▶ WHAT TO PRODUCE:
In the records that follow, the lines from the one containing "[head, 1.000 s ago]" to the one containing "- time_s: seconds", inclusive, are to be given again exactly.

▶ Dataset entries:
▼

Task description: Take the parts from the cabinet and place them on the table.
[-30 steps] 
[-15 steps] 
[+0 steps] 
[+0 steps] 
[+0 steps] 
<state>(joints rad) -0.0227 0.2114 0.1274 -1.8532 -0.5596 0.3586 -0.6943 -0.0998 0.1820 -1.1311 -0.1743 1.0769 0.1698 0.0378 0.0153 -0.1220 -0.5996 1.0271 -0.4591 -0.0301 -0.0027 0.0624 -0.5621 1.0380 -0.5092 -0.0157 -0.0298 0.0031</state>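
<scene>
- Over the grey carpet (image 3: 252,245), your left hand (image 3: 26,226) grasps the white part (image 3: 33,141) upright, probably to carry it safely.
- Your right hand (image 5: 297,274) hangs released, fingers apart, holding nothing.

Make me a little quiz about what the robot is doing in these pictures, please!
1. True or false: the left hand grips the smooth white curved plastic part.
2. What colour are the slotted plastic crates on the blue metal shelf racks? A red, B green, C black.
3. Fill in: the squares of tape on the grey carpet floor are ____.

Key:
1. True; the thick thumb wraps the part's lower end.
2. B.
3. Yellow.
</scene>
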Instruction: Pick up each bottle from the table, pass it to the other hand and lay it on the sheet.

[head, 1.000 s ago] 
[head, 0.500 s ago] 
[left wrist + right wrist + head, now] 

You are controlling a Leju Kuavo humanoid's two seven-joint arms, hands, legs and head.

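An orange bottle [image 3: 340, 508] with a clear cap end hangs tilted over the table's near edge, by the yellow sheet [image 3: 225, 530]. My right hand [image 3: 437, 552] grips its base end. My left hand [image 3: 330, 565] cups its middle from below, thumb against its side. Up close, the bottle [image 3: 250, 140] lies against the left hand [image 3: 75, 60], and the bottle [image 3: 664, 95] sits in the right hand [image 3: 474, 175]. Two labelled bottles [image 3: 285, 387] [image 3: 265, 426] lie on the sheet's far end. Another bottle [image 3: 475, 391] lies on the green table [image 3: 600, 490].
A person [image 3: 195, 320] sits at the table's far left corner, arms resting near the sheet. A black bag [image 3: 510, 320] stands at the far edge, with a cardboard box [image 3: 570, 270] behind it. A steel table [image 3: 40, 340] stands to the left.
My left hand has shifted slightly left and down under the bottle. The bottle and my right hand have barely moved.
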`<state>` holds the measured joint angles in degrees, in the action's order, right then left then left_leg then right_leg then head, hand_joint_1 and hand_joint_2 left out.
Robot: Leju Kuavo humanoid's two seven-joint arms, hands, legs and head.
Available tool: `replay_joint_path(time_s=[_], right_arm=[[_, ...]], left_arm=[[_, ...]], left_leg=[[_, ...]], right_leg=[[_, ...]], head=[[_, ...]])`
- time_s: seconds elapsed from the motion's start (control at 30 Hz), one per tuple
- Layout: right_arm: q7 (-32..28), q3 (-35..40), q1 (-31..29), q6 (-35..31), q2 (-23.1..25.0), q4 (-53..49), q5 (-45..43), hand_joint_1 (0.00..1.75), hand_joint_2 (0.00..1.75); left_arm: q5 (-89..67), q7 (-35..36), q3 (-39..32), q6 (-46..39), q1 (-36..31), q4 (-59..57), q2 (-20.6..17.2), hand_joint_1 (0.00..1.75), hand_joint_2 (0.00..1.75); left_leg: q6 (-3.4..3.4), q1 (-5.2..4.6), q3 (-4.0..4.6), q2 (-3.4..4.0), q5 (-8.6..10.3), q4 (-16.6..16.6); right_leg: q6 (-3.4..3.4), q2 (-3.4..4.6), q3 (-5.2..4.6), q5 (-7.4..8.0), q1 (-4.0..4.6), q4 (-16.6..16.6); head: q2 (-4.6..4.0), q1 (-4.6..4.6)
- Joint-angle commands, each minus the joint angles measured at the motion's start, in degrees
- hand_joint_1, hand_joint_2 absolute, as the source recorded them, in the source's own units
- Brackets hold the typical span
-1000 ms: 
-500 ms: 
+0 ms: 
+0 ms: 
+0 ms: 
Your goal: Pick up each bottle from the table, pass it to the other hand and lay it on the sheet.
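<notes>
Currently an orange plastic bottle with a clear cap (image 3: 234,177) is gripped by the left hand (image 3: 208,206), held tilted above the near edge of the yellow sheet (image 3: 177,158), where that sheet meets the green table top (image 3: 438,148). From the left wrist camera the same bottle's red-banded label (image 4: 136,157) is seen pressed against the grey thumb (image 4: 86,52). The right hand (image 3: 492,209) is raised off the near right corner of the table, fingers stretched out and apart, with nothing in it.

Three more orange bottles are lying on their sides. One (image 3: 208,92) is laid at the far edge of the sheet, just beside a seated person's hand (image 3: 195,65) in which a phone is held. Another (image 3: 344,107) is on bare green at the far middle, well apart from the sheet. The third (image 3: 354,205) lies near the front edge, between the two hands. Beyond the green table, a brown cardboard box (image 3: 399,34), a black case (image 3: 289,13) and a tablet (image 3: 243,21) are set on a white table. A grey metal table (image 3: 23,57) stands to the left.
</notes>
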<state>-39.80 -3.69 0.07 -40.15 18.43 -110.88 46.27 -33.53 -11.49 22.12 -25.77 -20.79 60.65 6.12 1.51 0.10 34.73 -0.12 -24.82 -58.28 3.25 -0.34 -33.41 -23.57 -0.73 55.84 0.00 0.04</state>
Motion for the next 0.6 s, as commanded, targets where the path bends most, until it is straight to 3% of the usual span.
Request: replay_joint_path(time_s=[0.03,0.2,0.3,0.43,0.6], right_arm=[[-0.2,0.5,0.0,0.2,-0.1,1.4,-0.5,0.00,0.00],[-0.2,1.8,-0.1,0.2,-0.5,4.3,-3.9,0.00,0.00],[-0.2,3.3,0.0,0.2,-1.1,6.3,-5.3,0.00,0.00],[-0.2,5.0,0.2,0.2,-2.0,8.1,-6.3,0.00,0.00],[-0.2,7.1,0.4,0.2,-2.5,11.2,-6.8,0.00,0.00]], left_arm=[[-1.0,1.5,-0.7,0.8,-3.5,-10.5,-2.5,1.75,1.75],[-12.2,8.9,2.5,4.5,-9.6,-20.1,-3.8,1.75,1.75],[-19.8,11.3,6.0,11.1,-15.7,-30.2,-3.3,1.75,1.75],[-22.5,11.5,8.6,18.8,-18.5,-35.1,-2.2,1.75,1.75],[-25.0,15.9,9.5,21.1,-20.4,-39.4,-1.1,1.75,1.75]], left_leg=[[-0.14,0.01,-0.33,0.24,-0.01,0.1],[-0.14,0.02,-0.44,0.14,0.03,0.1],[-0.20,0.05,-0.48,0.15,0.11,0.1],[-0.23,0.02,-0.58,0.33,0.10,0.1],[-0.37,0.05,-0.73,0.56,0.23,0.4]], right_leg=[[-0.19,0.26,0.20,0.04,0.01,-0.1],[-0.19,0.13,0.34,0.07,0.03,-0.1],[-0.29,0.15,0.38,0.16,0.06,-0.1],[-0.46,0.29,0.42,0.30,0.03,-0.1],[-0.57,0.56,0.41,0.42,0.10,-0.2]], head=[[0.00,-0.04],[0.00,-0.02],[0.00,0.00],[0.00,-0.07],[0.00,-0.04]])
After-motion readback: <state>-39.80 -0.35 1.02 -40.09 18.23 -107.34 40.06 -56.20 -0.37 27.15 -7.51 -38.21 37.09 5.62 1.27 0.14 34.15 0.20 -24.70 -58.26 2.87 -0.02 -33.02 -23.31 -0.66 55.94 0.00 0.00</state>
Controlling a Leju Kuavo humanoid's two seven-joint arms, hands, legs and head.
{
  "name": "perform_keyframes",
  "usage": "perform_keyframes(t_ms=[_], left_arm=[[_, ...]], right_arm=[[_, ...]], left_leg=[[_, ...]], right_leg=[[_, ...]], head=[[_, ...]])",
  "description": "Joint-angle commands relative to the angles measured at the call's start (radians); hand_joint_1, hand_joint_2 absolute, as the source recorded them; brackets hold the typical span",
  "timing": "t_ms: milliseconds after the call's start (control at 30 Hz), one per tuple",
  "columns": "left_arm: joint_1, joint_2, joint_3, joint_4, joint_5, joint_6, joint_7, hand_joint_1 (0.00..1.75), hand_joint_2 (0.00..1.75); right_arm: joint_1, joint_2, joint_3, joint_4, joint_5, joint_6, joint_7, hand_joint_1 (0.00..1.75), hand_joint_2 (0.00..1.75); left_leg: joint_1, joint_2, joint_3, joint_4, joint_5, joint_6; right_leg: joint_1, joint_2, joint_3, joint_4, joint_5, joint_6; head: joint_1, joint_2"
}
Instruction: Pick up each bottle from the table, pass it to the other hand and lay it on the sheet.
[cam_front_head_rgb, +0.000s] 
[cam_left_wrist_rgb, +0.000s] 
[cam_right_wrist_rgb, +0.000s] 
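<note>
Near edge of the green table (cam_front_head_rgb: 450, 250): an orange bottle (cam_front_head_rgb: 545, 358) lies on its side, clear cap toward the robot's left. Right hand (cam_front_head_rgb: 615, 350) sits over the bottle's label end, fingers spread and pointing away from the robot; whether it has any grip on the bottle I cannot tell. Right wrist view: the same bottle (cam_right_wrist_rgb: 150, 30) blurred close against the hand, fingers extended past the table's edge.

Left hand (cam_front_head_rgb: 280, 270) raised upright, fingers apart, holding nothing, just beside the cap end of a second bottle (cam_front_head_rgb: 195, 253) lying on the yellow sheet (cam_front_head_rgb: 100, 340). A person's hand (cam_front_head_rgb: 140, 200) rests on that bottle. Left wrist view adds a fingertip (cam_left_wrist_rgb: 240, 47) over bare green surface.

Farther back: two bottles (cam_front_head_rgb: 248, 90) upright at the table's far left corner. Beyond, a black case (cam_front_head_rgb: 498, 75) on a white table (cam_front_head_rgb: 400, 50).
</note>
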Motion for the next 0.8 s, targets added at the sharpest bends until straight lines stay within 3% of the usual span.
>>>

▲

▶ OUTPUT FOR THIS EXERCISE:
[head, 1.000 s ago] 
[head, 0.500 s ago] 
[left wrist + right wrist + head, now] 

You are controlling a Leju Kuavo humanoid's two seven-joint arms, hands, legs and head.

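An orange bottle [image 3: 340, 508] with a clear cap end hangs tilted over the table's near edge, by the yellow sheet [image 3: 225, 530]. My right hand [image 3: 437, 552] grips its base end. My left hand [image 3: 330, 565] cups its middle from below, thumb against its side. Up close, the bottle [image 3: 250, 140] lies against the left hand [image 3: 75, 60], and the bottle [image 3: 664, 95] sits in the right hand [image 3: 474, 175]. Two labelled bottles [image 3: 285, 387] [image 3: 265, 426] lie on the sheet's far end. Another bottle [image 3: 475, 391] lies on the green table [image 3: 600, 490].
A person [image 3: 195, 320] sits at the table's far left corner, arms resting near the sheet. A black bag [image 3: 510, 320] stands at the far edge, with a cardboard box [image 3: 570, 270] behind it. A steel table [image 3: 40, 340] stands to the left.
My left hand has shifted slightly left and down under the bottle. The bottle and my right hand have barely moved.
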`<state>` holds the measured joint angles in degrees, in the action's order, right then left then left_leg then right_leg then head, hand_joint_1 and hand_joint_2 left out.
Robot: Leju Kuavo humanoid's two seven-joint arms, hands, legs and head.
Available tool: `replay_joint_path(time_s=[_], right_arm=[[_, ...]], left_arm=[[_, ...]], left_leg=[[_, ...]], right_leg=[[_, ...]], head=[[_, ...]])`
- time_s: seconds elapsed from the motion's start (control at 30 Hz), one per tuple

No further output is needed for this exercise.